### PROBLEM:
The expected answer is the data below, retyped exactly.
--- PROVIDED MATERIAL Enclosed Below ---
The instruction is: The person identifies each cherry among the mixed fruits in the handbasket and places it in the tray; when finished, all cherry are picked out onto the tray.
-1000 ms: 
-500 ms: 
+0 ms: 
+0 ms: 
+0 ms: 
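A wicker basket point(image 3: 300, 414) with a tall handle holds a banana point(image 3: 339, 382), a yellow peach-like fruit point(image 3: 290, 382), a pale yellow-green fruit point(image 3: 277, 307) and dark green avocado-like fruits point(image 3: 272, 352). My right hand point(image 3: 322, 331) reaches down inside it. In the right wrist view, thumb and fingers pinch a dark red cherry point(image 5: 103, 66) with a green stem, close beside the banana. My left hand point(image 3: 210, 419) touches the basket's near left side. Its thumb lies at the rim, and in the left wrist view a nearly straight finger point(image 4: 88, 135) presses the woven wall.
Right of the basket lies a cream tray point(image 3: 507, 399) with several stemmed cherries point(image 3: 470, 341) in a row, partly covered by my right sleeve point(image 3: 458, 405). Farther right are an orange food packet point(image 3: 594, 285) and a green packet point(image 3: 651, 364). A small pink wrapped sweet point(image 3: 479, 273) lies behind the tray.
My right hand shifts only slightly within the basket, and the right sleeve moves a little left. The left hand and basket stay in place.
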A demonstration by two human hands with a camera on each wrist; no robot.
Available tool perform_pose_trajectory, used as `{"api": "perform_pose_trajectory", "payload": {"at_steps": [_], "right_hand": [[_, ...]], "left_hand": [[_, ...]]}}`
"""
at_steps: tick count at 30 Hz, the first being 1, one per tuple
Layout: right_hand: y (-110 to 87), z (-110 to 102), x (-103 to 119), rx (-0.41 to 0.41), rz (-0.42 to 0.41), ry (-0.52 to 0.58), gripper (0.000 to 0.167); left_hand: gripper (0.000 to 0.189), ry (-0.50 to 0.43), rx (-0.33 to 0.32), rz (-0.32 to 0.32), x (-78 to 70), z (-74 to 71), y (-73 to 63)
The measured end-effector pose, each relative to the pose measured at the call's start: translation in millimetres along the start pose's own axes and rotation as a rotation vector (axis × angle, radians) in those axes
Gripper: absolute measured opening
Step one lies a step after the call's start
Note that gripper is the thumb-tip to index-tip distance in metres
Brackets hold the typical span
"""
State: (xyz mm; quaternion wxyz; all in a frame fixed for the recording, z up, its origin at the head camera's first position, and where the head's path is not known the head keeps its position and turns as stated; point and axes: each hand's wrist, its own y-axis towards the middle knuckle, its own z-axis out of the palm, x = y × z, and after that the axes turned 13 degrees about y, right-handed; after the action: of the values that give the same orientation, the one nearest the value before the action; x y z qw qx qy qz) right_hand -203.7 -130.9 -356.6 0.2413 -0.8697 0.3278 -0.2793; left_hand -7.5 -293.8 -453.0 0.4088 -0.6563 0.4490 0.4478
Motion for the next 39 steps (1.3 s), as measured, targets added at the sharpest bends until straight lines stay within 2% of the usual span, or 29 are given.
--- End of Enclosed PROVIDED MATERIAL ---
### SOLUTION:
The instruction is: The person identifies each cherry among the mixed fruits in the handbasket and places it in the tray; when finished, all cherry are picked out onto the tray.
-1000 ms: 
-500 ms: 
+0 ms: 
+0 ms: 
+0 ms: 
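A wicker basket point(image 3: 300, 414) with a tall handle holds a banana point(image 3: 339, 382), a yellow peach-like fruit point(image 3: 290, 382), a pale yellow-green fruit point(image 3: 277, 307) and dark green avocado-like fruits point(image 3: 272, 352). My right hand point(image 3: 322, 331) reaches down inside it. In the right wrist view, thumb and fingers pinch a dark red cherry point(image 5: 103, 66) with a green stem, close beside the banana. My left hand point(image 3: 210, 419) touches the basket's near left side. Its thumb lies at the rim, and in the left wrist view a nearly straight finger point(image 4: 88, 135) presses the woven wall.
Right of the basket lies a cream tray point(image 3: 507, 399) with several stemmed cherries point(image 3: 470, 341) in a row, partly covered by my right sleeve point(image 3: 458, 405). Farther right are an orange food packet point(image 3: 594, 285) and a green packet point(image 3: 651, 364). A small pink wrapped sweet point(image 3: 479, 273) lies behind the tray.
My right hand shifts only slightly within the basket, and the right sleeve moves a little left. The left hand and basket stay in place.
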A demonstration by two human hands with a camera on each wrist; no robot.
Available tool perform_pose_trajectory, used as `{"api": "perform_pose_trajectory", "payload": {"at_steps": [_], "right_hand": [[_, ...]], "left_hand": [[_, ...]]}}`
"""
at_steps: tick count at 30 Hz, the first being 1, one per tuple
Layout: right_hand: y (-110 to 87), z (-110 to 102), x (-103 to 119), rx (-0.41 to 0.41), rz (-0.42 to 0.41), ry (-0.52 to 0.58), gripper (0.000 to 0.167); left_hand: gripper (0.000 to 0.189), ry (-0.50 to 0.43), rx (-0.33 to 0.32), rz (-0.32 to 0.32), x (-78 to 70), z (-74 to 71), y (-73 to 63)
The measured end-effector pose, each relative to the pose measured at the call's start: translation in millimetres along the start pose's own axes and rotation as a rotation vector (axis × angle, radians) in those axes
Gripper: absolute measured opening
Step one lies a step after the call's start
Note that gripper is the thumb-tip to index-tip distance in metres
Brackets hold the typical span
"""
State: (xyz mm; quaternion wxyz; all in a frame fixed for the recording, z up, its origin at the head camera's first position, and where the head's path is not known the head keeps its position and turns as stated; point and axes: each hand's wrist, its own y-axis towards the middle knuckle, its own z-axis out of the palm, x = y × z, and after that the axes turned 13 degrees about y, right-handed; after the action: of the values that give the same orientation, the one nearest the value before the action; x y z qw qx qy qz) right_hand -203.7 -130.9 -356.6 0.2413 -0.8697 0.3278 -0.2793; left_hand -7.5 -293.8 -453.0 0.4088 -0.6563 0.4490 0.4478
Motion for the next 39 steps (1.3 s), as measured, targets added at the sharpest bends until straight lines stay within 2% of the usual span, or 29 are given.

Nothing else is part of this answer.